→ What you are asked to do
Restate the material below word for word, from its first line to its last.

→ Given data
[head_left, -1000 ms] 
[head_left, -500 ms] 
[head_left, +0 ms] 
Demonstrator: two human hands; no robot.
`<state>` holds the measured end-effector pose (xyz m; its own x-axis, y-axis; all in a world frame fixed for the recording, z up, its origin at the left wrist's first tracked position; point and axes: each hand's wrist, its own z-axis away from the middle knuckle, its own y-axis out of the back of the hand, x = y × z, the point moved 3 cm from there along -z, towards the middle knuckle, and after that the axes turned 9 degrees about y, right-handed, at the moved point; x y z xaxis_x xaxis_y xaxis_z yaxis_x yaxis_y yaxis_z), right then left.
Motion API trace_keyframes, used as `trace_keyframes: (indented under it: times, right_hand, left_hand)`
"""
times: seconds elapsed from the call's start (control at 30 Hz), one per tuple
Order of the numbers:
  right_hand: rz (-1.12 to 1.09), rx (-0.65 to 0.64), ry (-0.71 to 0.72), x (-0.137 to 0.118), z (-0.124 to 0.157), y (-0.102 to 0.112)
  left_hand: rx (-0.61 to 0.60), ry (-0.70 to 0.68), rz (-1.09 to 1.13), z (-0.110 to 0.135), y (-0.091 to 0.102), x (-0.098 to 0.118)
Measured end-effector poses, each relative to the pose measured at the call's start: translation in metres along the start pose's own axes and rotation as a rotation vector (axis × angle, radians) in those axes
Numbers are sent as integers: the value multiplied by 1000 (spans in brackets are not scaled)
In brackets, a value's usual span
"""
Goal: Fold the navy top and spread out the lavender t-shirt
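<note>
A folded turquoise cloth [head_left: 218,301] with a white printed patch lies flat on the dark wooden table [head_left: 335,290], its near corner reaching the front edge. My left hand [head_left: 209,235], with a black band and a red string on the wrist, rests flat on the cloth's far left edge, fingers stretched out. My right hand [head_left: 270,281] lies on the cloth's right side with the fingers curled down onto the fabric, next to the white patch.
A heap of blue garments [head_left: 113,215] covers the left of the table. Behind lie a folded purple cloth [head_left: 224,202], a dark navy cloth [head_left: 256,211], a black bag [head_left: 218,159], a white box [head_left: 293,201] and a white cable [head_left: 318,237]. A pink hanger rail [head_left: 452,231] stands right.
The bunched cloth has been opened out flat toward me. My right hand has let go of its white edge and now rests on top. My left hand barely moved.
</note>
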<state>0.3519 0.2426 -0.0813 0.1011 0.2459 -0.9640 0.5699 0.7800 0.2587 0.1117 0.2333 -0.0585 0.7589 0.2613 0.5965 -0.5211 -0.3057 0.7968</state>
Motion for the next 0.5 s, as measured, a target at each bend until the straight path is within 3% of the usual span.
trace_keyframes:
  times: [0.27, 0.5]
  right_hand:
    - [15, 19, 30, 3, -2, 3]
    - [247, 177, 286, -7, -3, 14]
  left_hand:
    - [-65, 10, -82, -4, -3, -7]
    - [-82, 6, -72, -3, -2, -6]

→ Result of the task
[head_left, -1000 ms] 
[head_left, -500 ms] 
[head_left, +0 ms] 
Demonstrator: two human hands; no robot.
`<state>` holds the measured end-effector pose (xyz m; its own x-axis, y-axis; all in a world frame fixed for the recording, z up, its origin at the left wrist's first tracked position; point and axes: each hand's wrist, its own z-axis away from the middle knuckle, its own y-axis out of the back of the hand, x = y × z, the point moved 3 cm from there along -z, towards the middle knuckle, and after that the axes turned 9 degrees about y, right-handed, at the moved point; x y z xaxis_x xaxis_y xaxis_z yaxis_x yaxis_y yaxis_z), right then left.
Motion API trace_keyframes, used as `trace_keyframes: (indented under it: times, right_hand, left_hand)`
"""
times: seconds elapsed from the call's start (control at 30 Hz), one per tuple
Order of the numbers:
  right_hand: rz (-1.12 to 1.09), rx (-0.65 to 0.64), ry (-0.71 to 0.72), x (-0.137 to 0.118), z (-0.124 to 0.157), y (-0.102 to 0.112)
  left_hand: rx (-0.61 to 0.60), ry (-0.70 to 0.68), rz (-1.09 to 1.13), z (-0.110 to 0.135), y (-0.091 to 0.102), x (-0.098 to 0.118)
Measured end-effector poses, each relative to the pose measured at the call's start: translation in metres along the start pose's own axes and rotation as a rotation vector (axis × angle, radians) in those axes
Numbers are sent as integers: the value multiplied by 1000 (spans in brackets are not scaled)
In brackets, a value's usual span
"""
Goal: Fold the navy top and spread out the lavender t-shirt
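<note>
A folded turquoise cloth [head_left: 218,301] with a white printed patch lies flat on the dark wooden table [head_left: 335,290], its near corner reaching the front edge. My left hand [head_left: 209,235], with a black band and a red string on the wrist, rests flat on the cloth's far left edge, fingers stretched out. My right hand [head_left: 270,281] lies on the cloth's right side with the fingers curled down onto the fabric, next to the white patch.
A heap of blue garments [head_left: 113,215] covers the left of the table. Behind lie a folded purple cloth [head_left: 224,202], a dark navy cloth [head_left: 256,211], a black bag [head_left: 218,159], a white box [head_left: 293,201] and a white cable [head_left: 318,237]. A pink hanger rail [head_left: 452,231] stands right.
The bunched cloth has been opened out flat toward me. My right hand has let go of its white edge and now rests on top. My left hand barely moved.
</note>
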<state>0.3519 0.2426 -0.0813 0.1011 0.2459 -0.9640 0.5699 0.7800 0.2587 0.1117 0.2333 -0.0585 0.7589 0.2613 0.5965 -0.5211 -0.3057 0.7968</state>
Motion for the next 0.5 s, as measured, a target at each bend until the straight path is within 3% of the usual span.
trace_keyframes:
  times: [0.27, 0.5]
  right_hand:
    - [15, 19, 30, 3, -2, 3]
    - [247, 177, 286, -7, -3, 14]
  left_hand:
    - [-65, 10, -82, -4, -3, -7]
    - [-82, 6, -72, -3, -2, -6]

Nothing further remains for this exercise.